- **PROBLEM REQUIREMENTS**
Nothing in the data below may be left out; return all of it exactly.

BEGIN RECORDED DATA

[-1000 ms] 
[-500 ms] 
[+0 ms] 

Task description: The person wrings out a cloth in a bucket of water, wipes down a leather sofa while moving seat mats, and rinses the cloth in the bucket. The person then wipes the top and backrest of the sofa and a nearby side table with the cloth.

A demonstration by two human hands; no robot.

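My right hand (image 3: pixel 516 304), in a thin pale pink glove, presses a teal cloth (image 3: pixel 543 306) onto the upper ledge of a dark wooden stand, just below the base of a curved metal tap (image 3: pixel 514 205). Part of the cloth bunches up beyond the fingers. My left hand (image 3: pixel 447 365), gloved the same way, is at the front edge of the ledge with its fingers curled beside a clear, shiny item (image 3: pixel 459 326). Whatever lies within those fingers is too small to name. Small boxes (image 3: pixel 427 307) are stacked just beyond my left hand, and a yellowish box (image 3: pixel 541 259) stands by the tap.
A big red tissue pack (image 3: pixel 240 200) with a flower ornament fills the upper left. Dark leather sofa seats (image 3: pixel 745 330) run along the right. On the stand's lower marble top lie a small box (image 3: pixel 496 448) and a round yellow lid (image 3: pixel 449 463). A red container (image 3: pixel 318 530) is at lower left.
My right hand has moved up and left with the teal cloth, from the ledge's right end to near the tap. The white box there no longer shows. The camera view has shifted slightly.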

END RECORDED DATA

- **RESULT OF THE TASK**
[-1000 ms] 
[-500 ms] 
[+0 ms] 

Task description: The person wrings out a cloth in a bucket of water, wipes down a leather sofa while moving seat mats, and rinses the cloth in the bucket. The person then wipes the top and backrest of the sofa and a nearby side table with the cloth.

A demonstration by two human hands; no robot.

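My right hand (image 3: pixel 516 304), in a thin pale pink glove, presses a teal cloth (image 3: pixel 543 306) onto the upper ledge of a dark wooden stand, just below the base of a curved metal tap (image 3: pixel 514 205). Part of the cloth bunches up beyond the fingers. My left hand (image 3: pixel 447 365), gloved the same way, is at the front edge of the ledge with its fingers curled beside a clear, shiny item (image 3: pixel 459 326). Whatever lies within those fingers is too small to name. Small boxes (image 3: pixel 427 307) are stacked just beyond my left hand, and a yellowish box (image 3: pixel 541 259) stands by the tap.
A big red tissue pack (image 3: pixel 240 200) with a flower ornament fills the upper left. Dark leather sofa seats (image 3: pixel 745 330) run along the right. On the stand's lower marble top lie a small box (image 3: pixel 496 448) and a round yellow lid (image 3: pixel 449 463). A red container (image 3: pixel 318 530) is at lower left.
My right hand has moved up and left with the teal cloth, from the ledge's right end to near the tap. The white box there no longer shows. The camera view has shifted slightly.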

There is nothing further in this answer.